6 Quality Assurance

In this section, we will show how accurate our translation of the SIMD procedure from SAS to R is. For this, we’ll compare the outputs from SAS and R at different points in the calculation.

You will see that the R code correctly replicates the SAS code, but that there are small numeric differences between SAS and R outputs due to the way SAS and R run the factor analysis procedure, and rounding. This means that SIMD ranks produced through the openSIMD code slightly differ from the official SIMD16 ranks published on the Scottish Government SIMD website.

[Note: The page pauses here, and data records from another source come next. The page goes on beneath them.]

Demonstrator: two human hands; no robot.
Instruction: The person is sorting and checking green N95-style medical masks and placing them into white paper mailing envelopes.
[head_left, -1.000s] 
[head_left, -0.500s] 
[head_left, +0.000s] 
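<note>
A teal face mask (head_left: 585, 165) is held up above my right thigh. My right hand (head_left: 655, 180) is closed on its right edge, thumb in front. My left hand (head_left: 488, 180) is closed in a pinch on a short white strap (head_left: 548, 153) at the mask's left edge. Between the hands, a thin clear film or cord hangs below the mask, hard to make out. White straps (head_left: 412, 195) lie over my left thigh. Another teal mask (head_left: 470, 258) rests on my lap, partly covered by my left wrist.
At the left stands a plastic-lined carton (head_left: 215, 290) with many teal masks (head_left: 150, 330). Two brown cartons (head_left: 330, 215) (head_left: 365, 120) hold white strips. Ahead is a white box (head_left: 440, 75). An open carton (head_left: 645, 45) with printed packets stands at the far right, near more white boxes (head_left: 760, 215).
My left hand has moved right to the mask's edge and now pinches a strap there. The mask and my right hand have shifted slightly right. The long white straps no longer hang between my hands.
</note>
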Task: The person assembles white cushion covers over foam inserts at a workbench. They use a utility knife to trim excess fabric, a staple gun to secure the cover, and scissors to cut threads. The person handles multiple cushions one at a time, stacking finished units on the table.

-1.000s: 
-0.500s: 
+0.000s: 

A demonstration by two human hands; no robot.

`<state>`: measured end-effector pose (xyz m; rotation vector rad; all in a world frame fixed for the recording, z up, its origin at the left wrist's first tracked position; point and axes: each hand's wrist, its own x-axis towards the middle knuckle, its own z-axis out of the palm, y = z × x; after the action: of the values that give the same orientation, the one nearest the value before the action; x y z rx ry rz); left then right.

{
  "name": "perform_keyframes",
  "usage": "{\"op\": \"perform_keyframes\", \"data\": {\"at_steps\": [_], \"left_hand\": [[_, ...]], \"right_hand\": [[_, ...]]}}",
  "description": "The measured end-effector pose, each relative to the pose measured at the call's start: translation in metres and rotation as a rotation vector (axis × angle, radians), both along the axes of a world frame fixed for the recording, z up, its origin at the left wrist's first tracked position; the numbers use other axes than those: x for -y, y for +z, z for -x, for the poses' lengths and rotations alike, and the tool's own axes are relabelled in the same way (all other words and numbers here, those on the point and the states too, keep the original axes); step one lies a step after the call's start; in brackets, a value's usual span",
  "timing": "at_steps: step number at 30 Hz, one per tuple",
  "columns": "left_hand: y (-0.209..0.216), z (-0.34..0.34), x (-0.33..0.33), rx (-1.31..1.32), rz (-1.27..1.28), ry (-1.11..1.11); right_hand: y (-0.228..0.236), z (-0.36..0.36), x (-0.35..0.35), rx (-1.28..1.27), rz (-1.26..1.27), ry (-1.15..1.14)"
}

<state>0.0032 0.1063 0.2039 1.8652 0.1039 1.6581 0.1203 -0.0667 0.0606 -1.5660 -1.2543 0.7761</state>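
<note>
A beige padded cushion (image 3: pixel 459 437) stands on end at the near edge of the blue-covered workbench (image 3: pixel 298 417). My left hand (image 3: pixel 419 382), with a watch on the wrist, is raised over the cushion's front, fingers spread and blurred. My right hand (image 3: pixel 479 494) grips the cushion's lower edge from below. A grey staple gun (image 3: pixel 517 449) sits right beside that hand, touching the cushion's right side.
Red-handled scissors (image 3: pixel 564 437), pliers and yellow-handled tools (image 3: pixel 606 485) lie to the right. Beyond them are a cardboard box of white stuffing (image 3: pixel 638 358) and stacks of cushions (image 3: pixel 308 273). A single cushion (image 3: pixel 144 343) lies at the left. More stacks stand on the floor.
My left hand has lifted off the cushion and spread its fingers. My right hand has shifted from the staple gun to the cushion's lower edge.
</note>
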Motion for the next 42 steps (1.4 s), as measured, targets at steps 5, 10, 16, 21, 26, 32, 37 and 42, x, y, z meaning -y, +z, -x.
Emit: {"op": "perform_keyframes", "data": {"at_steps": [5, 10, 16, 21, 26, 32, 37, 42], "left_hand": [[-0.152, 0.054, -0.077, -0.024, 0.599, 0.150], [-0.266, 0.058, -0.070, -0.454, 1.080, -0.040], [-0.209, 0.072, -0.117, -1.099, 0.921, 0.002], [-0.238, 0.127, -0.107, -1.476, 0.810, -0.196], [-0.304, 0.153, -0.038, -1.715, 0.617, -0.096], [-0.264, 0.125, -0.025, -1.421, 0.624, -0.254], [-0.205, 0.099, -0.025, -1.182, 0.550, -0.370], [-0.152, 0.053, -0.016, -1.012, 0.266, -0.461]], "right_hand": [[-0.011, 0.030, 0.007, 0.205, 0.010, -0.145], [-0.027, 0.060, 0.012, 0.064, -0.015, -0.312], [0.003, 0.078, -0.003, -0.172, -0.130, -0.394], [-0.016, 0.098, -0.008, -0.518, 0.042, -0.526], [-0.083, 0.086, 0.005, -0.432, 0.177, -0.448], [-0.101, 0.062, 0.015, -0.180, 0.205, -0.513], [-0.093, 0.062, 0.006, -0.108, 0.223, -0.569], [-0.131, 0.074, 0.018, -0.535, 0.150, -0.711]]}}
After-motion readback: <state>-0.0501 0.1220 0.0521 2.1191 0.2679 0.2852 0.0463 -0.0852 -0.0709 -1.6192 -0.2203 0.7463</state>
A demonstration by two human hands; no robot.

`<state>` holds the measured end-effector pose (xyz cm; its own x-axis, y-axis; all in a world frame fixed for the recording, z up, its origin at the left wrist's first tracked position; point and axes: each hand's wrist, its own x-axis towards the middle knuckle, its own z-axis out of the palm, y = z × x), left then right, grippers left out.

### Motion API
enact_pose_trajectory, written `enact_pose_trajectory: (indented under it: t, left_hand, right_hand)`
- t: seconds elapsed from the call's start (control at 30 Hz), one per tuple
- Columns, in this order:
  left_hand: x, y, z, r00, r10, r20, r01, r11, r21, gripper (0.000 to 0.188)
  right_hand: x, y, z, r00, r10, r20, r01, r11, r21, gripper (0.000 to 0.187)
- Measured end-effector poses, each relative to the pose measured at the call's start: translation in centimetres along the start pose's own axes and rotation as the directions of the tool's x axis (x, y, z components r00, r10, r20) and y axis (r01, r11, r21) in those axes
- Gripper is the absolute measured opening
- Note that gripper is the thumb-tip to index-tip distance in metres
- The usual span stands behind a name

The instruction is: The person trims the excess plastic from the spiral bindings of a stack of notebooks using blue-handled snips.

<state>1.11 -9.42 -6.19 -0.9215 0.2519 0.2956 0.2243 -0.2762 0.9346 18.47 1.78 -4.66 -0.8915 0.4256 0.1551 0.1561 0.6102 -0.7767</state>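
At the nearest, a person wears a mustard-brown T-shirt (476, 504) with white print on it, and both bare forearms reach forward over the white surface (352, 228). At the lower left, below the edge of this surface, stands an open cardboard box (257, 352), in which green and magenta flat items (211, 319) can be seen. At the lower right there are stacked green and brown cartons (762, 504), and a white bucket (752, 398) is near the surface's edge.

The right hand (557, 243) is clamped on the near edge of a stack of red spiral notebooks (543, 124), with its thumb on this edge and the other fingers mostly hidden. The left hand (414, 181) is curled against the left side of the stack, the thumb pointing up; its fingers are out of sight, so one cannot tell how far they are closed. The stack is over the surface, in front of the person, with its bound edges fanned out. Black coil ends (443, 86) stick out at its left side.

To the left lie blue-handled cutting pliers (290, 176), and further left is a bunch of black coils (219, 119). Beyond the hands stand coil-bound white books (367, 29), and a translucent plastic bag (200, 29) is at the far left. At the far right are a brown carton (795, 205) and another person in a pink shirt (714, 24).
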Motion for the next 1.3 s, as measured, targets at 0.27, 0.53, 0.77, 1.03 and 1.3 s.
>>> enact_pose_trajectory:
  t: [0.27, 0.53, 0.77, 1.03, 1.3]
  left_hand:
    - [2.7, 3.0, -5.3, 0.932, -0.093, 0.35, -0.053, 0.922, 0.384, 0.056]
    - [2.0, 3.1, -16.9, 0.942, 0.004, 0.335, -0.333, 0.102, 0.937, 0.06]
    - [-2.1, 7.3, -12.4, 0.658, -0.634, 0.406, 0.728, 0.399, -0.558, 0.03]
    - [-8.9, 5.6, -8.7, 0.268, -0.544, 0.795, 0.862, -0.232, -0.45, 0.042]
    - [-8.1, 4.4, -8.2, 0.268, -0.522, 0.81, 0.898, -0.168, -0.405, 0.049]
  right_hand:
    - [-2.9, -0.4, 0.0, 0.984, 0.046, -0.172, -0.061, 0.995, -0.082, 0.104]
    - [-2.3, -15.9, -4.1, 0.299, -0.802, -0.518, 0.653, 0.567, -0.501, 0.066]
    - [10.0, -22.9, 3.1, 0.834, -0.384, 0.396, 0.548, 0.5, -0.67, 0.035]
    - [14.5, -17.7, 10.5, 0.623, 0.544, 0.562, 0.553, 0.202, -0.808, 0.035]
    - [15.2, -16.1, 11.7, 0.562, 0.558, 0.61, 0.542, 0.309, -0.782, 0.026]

Future updates of SIMD will be calculated using R, and the openSIMD R code will produce SIMD ranks that are identical with the official SIMD ranks published by the Scottish Government.

6.1 Normalisation

Here, we look at the normalisation step and compare the normalised scores of an education indicator, the percentage of people with no qualifications, calculated in SAS and in R.

Loading the indicator raw data and the (SAS-)normalised indicator scores:

noquals <- read_excel("../openSIMD_analysis/data/SAS NOQUALSDATA.xls")
str(noquals)

## Classes 'tbl_df', 'tbl' and 'data.frame':    6976 obs. of  3 variables:
##  $ DZ      : chr  "S01006506" "S01006507" "S01006508" "S01006509" ...
##  $ Noquals : num  52.8 95.9 38.6 80.1 77.2 ...
##  $ nnoquals: num  -0.7981 0.0512 -1.2185 -0.2042 -0.2607 ...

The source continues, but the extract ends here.